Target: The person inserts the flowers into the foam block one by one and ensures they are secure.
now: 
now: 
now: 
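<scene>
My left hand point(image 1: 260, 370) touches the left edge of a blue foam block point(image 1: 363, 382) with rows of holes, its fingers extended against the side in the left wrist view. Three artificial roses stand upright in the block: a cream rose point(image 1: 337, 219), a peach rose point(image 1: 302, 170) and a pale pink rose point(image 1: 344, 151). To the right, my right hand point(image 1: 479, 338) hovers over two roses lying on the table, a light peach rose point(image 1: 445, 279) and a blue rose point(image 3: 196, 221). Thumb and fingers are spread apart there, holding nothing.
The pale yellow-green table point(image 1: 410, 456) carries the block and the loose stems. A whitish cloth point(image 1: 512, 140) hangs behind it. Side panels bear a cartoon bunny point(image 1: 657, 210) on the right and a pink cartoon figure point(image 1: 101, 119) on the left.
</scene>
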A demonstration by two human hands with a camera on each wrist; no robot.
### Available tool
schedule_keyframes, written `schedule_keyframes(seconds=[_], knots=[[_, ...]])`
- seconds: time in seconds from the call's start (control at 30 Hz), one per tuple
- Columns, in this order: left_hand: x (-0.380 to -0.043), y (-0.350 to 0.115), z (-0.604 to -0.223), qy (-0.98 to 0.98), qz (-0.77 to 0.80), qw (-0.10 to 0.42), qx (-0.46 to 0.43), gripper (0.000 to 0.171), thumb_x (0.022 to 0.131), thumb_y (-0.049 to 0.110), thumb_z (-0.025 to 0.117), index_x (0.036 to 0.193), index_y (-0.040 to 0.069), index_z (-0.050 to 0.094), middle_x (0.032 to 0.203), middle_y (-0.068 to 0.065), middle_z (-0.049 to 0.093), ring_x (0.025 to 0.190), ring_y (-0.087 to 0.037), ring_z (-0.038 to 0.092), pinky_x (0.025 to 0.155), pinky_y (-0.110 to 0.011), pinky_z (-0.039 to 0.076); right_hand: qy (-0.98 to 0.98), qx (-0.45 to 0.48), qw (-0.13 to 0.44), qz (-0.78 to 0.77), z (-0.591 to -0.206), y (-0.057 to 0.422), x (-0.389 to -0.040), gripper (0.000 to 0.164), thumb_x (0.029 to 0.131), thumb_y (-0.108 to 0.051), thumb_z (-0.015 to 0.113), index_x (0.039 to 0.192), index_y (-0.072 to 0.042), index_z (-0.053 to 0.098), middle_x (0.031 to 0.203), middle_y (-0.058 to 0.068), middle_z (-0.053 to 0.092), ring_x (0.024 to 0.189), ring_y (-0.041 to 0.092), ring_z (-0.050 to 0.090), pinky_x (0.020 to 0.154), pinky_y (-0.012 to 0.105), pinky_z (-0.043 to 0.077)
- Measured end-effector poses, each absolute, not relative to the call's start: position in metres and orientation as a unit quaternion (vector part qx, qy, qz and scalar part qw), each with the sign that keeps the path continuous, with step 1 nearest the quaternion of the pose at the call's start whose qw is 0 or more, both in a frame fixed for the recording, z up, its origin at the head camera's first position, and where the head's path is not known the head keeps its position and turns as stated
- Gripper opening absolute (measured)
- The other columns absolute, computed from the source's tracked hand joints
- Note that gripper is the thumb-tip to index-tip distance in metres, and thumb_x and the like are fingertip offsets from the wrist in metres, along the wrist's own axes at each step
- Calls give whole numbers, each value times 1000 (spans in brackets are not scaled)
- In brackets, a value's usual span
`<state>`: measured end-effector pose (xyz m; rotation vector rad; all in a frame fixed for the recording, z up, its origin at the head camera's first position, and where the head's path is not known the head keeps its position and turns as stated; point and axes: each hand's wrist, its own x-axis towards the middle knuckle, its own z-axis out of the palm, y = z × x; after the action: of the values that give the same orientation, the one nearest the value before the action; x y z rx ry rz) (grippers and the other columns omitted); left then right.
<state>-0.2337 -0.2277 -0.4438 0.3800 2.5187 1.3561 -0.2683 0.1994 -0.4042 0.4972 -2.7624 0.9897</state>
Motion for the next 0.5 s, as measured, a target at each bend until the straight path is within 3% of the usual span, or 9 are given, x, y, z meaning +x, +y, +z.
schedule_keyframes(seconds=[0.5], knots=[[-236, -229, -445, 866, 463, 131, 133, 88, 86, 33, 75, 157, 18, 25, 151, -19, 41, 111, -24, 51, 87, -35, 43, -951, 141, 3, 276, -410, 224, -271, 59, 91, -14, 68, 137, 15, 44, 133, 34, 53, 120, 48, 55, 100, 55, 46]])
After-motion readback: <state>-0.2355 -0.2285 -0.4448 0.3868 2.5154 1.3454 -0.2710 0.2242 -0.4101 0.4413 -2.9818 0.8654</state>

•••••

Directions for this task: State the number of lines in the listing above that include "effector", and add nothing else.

Completed exercise: 2